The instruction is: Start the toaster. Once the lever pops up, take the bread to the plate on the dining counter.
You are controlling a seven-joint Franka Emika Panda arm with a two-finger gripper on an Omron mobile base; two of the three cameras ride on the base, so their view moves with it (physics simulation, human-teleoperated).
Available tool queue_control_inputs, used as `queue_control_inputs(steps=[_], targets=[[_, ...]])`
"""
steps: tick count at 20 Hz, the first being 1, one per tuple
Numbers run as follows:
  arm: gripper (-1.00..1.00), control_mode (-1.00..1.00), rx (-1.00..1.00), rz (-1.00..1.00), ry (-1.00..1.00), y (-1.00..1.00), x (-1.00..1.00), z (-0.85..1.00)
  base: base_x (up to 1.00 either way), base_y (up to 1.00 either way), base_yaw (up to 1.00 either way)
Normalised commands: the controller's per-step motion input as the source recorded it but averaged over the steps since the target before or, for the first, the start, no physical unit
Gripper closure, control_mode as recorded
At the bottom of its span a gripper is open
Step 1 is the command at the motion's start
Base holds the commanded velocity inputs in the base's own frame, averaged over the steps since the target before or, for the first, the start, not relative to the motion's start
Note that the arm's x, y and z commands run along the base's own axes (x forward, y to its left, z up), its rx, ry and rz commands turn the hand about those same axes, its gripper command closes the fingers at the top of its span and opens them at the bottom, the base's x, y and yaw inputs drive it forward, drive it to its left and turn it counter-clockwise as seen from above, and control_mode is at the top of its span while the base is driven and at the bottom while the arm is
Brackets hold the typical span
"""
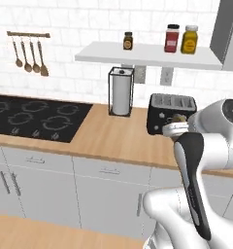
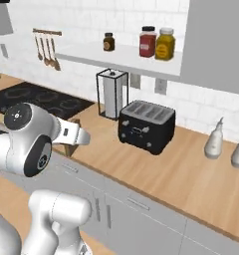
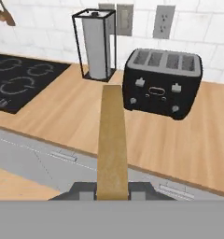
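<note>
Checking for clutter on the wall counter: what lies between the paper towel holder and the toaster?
Nothing: in the hand view, only bare wooden countertop separates the paper towel holder from the toaster.

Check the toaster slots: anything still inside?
The toaster shows four open slots on top with nothing sticking out; their depths are too dark to see. The bread is out, clamped edge-on in the gripper, in front of the counter edge.
</note>
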Motion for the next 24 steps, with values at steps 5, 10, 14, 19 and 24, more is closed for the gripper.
queue_control_inputs(steps=[5,10,14,19,24], targets=[[1.00,1.00,0.00,0.00,0.00,0.00,0.00,0.00,-0.37,0.19,0.99],[1.00,1.00,0.00,0.00,0.00,0.00,0.00,0.00,-0.28,0.01,1.00],[1.00,1.00,0.00,0.00,0.00,0.00,0.00,0.00,-0.25,0.00,1.00],[1.00,1.00,0.00,0.00,0.00,0.00,0.00,0.00,-0.22,0.00,1.00],[1.00,1.00,0.00,0.00,0.00,0.00,0.00,0.00,-0.18,0.00,1.00]])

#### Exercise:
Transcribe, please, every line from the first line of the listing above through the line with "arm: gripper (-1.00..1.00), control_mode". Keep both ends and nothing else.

#### Task solution:
The instruction is: Start the toaster. Once the lever pops up, take the bread to the plate on the dining counter.
You are controlling a seven-joint Franka Emika Panda arm with a two-finger gripper on an Omron mobile base; two of the three cameras ride on the base, so their view moves with it (physics simulation, human-teleoperated).
Available tool queue_control_inputs, used as `queue_control_inputs(steps=[_], targets=[[_, ...]])`
"""
steps: tick count at 20 Hz, the first being 1, one per tuple
Numbers run as follows:
  arm: gripper (-1.00..1.00), control_mode (-1.00..1.00), rx (-1.00..1.00), rz (-1.00..1.00), ry (-1.00..1.00), y (-1.00..1.00), x (-1.00..1.00), z (-0.85..1.00)

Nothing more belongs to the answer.